Merkel urges withdrawal of foreign fighters from Libya

Merkel urges withdrawal of foreign fighters from Libya following call with Erdogan
2 min read
German Chancellor Angela Merkel has urged Turkey to help push for a withdrawal of foreign fighters from Libya following a video call with President Erdogan
Angela Merkel called on Erdogan to support the withdrawal of foreign forces from Libya [Getty]

German Chancellor Angela Merkel encouraged Turkey on Wednesday to push for the withdrawal of thousands of foreign fighters from Libya in order to bolster the Libyan interim government.

Merkel made the remarks during a video conference with Turkish President Recep Tayyip Erdogan, her spokesman Steffen Seibert said in a statement.

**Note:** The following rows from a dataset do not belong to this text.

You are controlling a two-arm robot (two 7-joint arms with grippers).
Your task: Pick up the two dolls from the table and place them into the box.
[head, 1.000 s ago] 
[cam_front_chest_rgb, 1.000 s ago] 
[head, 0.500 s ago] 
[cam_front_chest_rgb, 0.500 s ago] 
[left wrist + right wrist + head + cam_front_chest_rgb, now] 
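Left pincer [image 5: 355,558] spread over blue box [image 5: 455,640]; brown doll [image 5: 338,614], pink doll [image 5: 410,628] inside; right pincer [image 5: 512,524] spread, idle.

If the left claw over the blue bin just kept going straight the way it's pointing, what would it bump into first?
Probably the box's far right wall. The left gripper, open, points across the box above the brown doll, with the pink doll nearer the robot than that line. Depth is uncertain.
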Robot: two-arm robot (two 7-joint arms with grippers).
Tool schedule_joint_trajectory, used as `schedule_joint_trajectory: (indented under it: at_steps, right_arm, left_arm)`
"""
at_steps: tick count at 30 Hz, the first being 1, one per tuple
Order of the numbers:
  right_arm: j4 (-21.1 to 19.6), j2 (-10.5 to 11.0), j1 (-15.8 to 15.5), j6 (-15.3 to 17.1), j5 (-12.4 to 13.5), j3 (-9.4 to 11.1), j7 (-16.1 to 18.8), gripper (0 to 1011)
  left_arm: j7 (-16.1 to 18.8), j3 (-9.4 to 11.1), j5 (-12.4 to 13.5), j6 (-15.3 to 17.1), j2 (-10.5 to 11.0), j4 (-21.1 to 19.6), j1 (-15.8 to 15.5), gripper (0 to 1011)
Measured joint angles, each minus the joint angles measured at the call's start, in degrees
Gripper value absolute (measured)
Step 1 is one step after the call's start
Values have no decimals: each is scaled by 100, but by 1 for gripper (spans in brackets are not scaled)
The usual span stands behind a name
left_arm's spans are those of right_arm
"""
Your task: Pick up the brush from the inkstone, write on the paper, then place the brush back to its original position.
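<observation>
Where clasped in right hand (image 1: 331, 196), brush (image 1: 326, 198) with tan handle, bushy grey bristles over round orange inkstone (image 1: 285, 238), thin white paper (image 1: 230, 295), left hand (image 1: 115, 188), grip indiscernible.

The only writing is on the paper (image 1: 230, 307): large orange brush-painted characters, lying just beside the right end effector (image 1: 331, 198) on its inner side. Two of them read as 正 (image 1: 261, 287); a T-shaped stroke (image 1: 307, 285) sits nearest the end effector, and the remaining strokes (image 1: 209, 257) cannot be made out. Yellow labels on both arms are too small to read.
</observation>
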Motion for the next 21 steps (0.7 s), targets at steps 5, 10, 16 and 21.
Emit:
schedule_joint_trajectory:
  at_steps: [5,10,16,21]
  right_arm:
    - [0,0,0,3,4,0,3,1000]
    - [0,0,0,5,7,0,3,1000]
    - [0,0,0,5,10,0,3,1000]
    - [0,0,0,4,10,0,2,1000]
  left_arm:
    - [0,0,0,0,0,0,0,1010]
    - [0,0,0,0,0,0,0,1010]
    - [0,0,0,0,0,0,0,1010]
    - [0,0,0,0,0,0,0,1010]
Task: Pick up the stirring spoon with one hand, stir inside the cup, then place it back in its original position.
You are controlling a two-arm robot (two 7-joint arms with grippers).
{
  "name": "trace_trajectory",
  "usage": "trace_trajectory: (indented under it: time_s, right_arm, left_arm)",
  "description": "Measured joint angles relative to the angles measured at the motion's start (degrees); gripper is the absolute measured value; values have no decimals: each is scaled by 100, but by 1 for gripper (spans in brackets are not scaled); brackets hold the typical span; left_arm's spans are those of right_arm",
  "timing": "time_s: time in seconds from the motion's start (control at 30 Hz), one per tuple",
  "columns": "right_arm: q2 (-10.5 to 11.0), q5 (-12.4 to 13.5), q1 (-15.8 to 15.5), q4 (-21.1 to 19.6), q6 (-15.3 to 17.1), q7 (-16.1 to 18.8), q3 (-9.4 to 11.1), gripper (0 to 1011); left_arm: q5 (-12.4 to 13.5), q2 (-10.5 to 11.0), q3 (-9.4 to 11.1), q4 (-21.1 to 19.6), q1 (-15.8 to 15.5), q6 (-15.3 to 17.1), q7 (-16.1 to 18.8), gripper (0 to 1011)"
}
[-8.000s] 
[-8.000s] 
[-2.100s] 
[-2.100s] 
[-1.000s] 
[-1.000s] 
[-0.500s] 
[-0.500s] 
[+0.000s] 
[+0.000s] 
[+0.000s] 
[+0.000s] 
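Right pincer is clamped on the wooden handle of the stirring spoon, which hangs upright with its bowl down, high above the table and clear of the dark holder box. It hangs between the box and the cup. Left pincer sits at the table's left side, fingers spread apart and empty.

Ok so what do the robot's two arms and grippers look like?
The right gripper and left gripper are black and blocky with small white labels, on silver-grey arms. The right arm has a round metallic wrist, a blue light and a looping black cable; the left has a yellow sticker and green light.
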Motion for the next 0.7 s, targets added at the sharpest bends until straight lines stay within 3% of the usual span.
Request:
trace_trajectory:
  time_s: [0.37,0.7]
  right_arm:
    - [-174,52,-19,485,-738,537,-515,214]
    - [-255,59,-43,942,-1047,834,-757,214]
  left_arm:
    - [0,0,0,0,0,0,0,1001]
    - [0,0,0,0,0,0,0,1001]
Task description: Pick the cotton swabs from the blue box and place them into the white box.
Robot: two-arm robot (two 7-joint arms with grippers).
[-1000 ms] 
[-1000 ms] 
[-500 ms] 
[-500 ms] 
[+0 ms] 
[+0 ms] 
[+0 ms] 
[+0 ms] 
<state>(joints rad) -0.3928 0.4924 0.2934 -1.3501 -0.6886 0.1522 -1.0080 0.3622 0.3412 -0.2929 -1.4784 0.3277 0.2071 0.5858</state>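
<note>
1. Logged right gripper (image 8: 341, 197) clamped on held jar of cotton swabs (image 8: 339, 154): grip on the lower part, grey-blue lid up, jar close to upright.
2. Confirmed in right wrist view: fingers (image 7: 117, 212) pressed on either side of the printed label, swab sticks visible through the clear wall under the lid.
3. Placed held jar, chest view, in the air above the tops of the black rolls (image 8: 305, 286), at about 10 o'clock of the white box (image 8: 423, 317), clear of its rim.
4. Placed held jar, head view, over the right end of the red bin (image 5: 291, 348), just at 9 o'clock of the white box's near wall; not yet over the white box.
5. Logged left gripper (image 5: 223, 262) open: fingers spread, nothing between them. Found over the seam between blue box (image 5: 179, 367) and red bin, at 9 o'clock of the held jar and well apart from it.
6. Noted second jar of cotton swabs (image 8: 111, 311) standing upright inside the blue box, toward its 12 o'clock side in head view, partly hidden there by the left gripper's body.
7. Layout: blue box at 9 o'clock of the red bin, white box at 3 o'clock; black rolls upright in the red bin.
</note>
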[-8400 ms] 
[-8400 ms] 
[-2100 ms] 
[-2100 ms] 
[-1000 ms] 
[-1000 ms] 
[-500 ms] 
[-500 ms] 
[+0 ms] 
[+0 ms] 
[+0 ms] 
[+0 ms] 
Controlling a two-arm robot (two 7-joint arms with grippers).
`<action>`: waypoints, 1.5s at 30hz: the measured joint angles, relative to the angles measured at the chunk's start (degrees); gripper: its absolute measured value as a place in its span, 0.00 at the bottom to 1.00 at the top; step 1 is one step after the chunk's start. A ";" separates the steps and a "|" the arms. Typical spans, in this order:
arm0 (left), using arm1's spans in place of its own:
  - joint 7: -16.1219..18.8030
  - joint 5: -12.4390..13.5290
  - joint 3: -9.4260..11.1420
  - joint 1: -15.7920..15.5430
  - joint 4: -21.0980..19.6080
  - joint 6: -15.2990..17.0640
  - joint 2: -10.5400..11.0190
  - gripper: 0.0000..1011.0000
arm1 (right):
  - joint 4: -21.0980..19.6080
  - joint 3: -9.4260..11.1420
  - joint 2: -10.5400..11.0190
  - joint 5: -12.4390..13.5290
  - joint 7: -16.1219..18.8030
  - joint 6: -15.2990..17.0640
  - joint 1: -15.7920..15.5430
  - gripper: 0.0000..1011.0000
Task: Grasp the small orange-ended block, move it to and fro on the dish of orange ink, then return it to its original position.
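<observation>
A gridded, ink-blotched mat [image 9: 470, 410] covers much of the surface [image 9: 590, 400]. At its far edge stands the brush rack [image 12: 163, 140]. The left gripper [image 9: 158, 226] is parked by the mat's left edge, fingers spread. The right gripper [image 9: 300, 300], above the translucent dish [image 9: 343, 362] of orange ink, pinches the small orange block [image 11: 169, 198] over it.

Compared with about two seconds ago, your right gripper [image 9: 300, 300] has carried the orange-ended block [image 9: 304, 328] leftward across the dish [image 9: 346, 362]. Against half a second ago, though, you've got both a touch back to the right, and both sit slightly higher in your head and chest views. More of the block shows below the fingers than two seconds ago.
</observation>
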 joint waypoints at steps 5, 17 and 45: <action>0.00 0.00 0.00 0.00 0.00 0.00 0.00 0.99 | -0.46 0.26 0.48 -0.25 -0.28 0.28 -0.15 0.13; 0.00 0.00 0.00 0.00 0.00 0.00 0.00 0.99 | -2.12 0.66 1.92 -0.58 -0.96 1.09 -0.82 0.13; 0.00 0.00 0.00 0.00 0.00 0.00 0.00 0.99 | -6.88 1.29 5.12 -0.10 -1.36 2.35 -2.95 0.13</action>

The two leaders agreed to provide support to the new government led by Abdelhamid Dbeibah and to send aid as well as help organise elections due at the end of the year, Seibert said.

Libya's interim government came into being in March, replacing two rival administrations – the internationally-recognized Government of National Accord (GNA) based in Tripoli and a rival unrecognized government allied with warlord Khalifa Haftar in the country's east.

Read more: All is not well in Libya - what next?

The GNA relied heavily on Turkish military backing to repel a 2019-20 offensive by Haftar, who was backed by foreign powers ranging from Egypt to Russia.

Merkel in her conversation with Erdogan stressed that "the upcoming withdrawal of soldiers and foreign mercenaries would send an important signal", Seibert said.

Libya's new interim government on Monday had urged Turkey to "cooperate" over the withdrawal of foreign troops and mercenaries from the country, to help bolster a seven-month-old ceasefire.

Turkish Foreign Minister Mevlut Cavusoglu, who was visiting Tripoli, for his part criticised those who "suggest... the Turkish presence in Libya is equivalent to that of illegitimate groups".

The establishment of the new government in Libya has generated a cautious hope that the country can move beyond the conflict and chaos that has entrapped it since the outbreak of civil war in 2014.

But the continued presence of foreign fighters and mercenaries, estimated by the UN at 20,000, is widely perceived as a threat to the transition process.